### EXERCISE REQUIREMENTS
Where a picture appears, leave it out, and print the rest of the records as they are.

### GIVEN DATA
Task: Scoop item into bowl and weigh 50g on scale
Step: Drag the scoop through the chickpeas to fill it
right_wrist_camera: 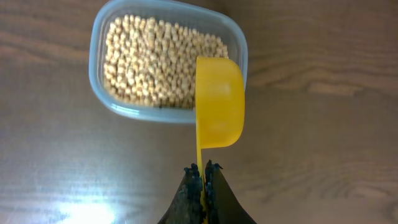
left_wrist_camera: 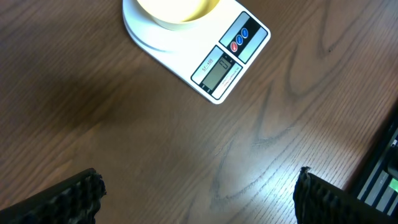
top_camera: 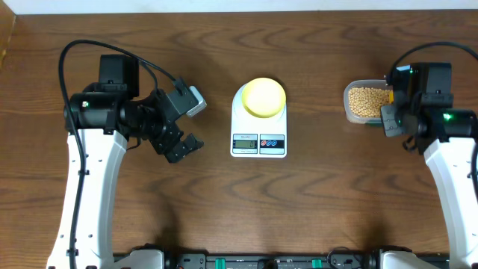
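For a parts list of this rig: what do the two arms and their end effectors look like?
The left arm and right arm have white links, black joint housings, green lights and looping black cables. The left end effector and right end effector are black, with ribbed fingers.

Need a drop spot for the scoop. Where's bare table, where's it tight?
Free: the wood between scale and tub; the strip from the scale's front to the near table edge, flanked by both arms. The open left hand hovers over bare wood left of the scale. Crowded: the tub, with the right hand holding the scoop over its rim.
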Action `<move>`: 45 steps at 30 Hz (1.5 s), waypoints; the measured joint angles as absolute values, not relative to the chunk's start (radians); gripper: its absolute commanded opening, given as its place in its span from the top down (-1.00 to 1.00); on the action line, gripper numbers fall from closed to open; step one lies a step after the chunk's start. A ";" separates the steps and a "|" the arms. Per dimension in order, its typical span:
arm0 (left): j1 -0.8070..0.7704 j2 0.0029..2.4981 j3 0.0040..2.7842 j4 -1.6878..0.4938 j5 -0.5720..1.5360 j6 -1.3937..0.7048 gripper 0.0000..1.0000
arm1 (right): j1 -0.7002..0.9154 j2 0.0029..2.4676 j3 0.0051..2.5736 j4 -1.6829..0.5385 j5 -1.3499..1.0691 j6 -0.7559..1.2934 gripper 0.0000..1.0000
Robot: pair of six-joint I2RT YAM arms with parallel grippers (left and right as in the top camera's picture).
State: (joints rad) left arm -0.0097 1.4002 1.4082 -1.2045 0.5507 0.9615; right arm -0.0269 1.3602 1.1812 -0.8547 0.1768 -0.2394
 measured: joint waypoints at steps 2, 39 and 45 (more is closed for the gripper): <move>-0.010 1.400 1.408 -1.205 0.551 0.962 -0.99 | -0.027 1.382 1.181 -0.828 0.177 -0.239 0.98; -0.010 1.400 1.408 -1.205 0.551 0.962 -0.99 | -0.037 1.632 1.181 -0.690 0.132 -0.192 0.98; -0.010 1.400 1.408 -1.205 0.551 0.962 -0.99 | -0.062 1.634 1.181 -0.692 0.039 -0.192 0.98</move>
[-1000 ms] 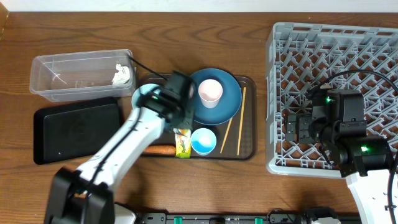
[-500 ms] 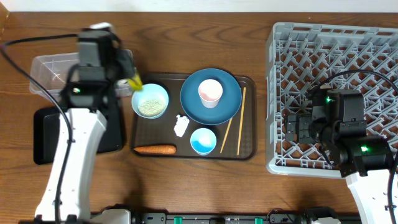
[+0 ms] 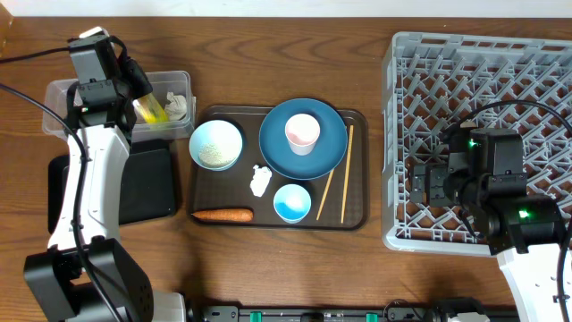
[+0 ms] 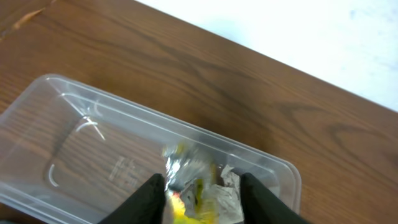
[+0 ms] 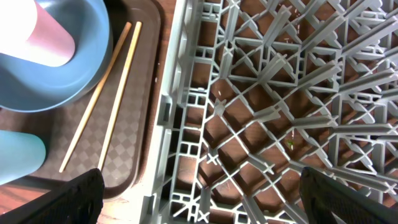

### RESPONSE AREA
Task: Scoop item into bowl and weigh 50g on scale
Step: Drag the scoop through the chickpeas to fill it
right_wrist_camera: 
left_wrist_camera: 
top_camera: 
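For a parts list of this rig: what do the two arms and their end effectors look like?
The left arm and right arm have white links, black joint housings, green lights and looping black cables. The left end effector and right end effector are black, with ribbed fingers.

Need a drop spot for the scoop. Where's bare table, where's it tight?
Free: the wood between scale and tub; the strip from the scale's front to the near table edge, flanked by both arms. The open left hand hovers over bare wood left of the scale. Crowded: the tub, with the right hand holding the scoop over its rim.
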Action `<move>`: 45 steps at 30 Hz (1.5 s), waypoints; the measured joint angles as absolute values, not relative to the chunk's start (radians); gripper: its absolute commanded opening, given as its place in its span from the top down (-1.00 to 1.00); on the action line, gripper numbers fall from closed to open; step one lies a step after the chunk's start. A ";" separates the steps and a "|" the arms. Per dimension in order, its typical span:
arm0 (left): j1 -0.8070..0.7704 j2 0.0029..2.4981 j3 0.0040..2.7842 j4 -1.6878..0.4938 j5 -0.5720..1.5360 j6 -1.3937..0.7048 gripper 0.0000..1.0000
arm1 (right): j1 -0.7002..0.9154 j2 0.0029..2.4676 j3 0.0051..2.5736 j4 -1.6829..0.5385 j5 -1.3499..1.0691 j6 -0.7559..1.2934 gripper 0.0000..1.0000
Robot: pair of six-joint I2RT YAM arms with parallel grippers (left and right as in the top camera's picture).
State: (joints rad) left arm -0.0097 1.4002 1.4082 -1.2045 0.5507 0.9615; right arm -0.0269 1.3602 1.1812 -0.8547 0.1768 -0.2394
 measured: joint waypoints at steps 2, 39 and 45 (more is closed for the gripper): <move>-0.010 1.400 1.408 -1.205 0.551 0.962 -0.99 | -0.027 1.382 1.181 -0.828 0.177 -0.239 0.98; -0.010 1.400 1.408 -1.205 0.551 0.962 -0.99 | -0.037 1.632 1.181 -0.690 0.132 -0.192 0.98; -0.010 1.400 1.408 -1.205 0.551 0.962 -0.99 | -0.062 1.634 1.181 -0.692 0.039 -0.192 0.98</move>
[-1000 ms] 
[-500 ms] 
[+0 ms] 
[+0 ms] 
[+0 ms] 

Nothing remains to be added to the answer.